* WHAT IS REQUIRED:
For the listing that follows, give again exactly the lines from the one with "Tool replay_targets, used" to the one with "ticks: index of", including both.

*** Opening SOURCE MATERIAL ***

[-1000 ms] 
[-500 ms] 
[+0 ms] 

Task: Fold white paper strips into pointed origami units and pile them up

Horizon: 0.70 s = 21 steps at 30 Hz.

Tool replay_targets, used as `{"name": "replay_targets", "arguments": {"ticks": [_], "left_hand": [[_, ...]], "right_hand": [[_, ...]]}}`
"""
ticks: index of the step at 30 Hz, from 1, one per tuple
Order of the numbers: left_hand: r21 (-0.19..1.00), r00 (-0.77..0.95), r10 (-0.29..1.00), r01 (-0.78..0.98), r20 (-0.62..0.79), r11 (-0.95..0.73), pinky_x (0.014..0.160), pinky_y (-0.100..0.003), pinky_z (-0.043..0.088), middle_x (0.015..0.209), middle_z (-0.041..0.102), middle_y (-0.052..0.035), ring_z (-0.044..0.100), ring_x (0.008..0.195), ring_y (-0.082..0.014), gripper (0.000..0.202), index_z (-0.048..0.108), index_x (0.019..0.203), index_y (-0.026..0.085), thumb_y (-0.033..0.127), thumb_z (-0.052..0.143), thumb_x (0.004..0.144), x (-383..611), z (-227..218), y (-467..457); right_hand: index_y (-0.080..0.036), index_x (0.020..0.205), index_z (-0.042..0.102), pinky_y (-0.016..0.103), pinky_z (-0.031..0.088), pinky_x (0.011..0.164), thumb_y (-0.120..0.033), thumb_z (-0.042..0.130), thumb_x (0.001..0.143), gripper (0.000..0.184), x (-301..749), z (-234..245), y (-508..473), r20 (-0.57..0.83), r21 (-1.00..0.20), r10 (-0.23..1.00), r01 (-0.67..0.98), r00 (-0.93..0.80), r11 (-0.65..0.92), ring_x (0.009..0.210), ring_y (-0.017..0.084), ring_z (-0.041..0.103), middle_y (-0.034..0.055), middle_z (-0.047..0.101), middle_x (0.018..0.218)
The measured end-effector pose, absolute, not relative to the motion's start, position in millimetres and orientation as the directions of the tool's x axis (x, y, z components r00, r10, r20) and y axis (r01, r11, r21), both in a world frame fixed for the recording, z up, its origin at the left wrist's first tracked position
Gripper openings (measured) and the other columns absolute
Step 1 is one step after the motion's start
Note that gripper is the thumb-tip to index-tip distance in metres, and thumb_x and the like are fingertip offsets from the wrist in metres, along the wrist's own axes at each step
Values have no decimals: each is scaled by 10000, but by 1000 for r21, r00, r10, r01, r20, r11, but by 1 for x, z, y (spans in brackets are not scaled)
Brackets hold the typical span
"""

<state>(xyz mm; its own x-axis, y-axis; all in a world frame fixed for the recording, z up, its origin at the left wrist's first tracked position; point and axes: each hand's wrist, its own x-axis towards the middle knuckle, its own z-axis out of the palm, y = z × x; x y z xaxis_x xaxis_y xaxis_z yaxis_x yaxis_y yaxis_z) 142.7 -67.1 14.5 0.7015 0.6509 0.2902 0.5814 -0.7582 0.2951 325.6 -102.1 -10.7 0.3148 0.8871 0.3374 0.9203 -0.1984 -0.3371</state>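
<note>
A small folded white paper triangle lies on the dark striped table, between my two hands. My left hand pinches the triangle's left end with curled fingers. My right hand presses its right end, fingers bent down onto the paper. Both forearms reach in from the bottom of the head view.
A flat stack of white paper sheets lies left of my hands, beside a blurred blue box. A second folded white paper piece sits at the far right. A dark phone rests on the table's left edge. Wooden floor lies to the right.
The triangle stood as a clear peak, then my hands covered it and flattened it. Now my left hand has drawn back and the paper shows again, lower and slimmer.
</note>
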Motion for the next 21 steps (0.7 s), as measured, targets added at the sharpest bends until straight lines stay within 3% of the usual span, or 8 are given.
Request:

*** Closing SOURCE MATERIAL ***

* SOLUTION FOR THIS TASK:
Tool replay_targets, used as `{"name": "replay_targets", "arguments": {"ticks": [_], "left_hand": [[_, ...]], "right_hand": [[_, ...]]}}`
"""
ticks: index of the step at 30 Hz, from 1, one per tuple

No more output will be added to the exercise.